If going through a string is fine, you could use ezgzip (which wraps camlzip I believe).

@roddy I ended up adapting camlzip's example and used a temporary file:

let gunzip src tgt =
  let ic = Gzip.open_in src in
  let oc = open_out_bin tgt in
  let bl = 1024 * 1024 in
  let buffer = Bytes.create bl in
  let rec decompress () =
    let n = Gzip.input ic buffer 0 bl in
    if n = 0 then () else (output oc buffer 0 n ; decompress ())
  in
  decompress () ; Gzip.close_in ic ; close_out oc

let json_from_gz gz =
  let tmp = Filename.temp_file "Some" "json" in
  gunzip gz tmp ;
  let ic = open_in_bin tmp in
  let json = Ezjsonm.from_channel ic in
  close_in ic ; Sys.remove tmp ; json
2 Likes

You don’t have have to use ezjsonm. You could just use the low level interface of jsonm which allows us you to feed input manually.

If you want to stick to channels but avoid the temp file, you could also use Unix.pipe.

Thanks for the tip about `Manual. That seems like the right way to go without needing a temp file. Although it does require reaching down to jsonm it does not seem particularly onerous given the examples.

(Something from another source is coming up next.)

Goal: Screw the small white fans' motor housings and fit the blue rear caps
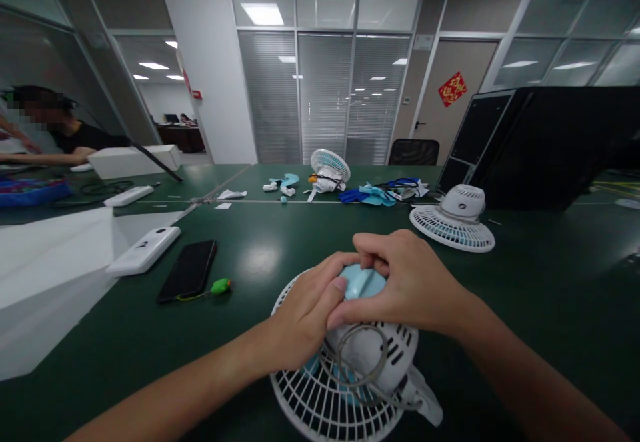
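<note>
A white electric fan (364, 355) is lying grille-down on the dark-green table (240, 342). The right hand (407, 283) is gripping the fan's light-blue cap (361, 285) between thumb and fingers; the left hand (303, 312) is clasping its left edge. A smartphone (190, 270) is lying leftward, a second fan (463, 203) resting beyond, rightward.

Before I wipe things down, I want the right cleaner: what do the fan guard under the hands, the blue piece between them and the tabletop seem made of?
Fan guard: likely white molded plastic, judging by its even ribs. Blue piece: probably hard plastic, smooth with a soft sheen. Tabletop: green, glossy, reflecting light; perhaps laminate, but I can't be sure.
</note>
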Available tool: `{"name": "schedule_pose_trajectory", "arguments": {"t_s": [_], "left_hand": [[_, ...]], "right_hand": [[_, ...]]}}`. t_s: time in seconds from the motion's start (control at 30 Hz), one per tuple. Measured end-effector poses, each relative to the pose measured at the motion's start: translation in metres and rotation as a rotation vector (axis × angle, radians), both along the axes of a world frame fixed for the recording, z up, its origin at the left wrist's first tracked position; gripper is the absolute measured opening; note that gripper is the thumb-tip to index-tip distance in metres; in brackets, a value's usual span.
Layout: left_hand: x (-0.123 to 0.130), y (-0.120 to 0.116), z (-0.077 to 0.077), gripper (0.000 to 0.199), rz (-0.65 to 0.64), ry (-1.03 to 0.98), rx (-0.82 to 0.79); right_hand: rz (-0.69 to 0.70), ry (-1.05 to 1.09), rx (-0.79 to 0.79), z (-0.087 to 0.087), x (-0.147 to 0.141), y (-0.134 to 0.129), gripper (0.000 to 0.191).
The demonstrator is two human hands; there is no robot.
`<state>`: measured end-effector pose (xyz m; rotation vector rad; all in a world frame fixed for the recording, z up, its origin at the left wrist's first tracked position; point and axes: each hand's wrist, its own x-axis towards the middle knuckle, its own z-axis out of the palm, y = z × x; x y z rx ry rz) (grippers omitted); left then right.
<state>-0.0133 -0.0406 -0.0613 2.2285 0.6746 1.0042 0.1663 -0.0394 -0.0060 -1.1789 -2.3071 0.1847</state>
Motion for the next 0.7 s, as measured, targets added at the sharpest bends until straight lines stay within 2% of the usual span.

I will publish the final code here if I get it to work.

@rgrinberg Here is what I ended up with using jsonm's low level manual interface:

let json_from_gz gz =
  let ic = Gzip.open_in gz in
  let bl = 1024 * 1024 in
  let buffer = Bytes.create bl in
  let decoder = Jsonm.decoder `Manual in
  let rec decode d =
    match Jsonm.decode d with
    | `Await ->
        let n = Gzip.input ic buffer 0 bl in
        Jsonm.Manual.src d buffer 0 n ; decode d
    | `Lexeme l -> l
    | _ -> assert false
  in
  let rec value v k d =
    match v with
    | `Os -> obj [] k d
    | `As -> arr [] k d
    | (`Null | `Bool _ | `String _ | `Float _) as v -> k v d
    | _ -> assert false
  and arr vs k d = match decode d with `Ae -> k (`A (List.rev vs)) d | v -> value v (fun v -> arr (v :: vs) k) d
  and obj ms k d =
    match decode d with
    | `Oe -> k (`O (List.rev ms)) d
    | `Name n -> value (decode d) (fun v -> obj ((n, v) :: ms) k) d
    | _ -> assert false
  in
  value (decode decoder) (fun v _ -> v) decoder

And just to be sure that `Await branch actually works as expected I have tested with a much smaller buffer size to ensure it is exercised.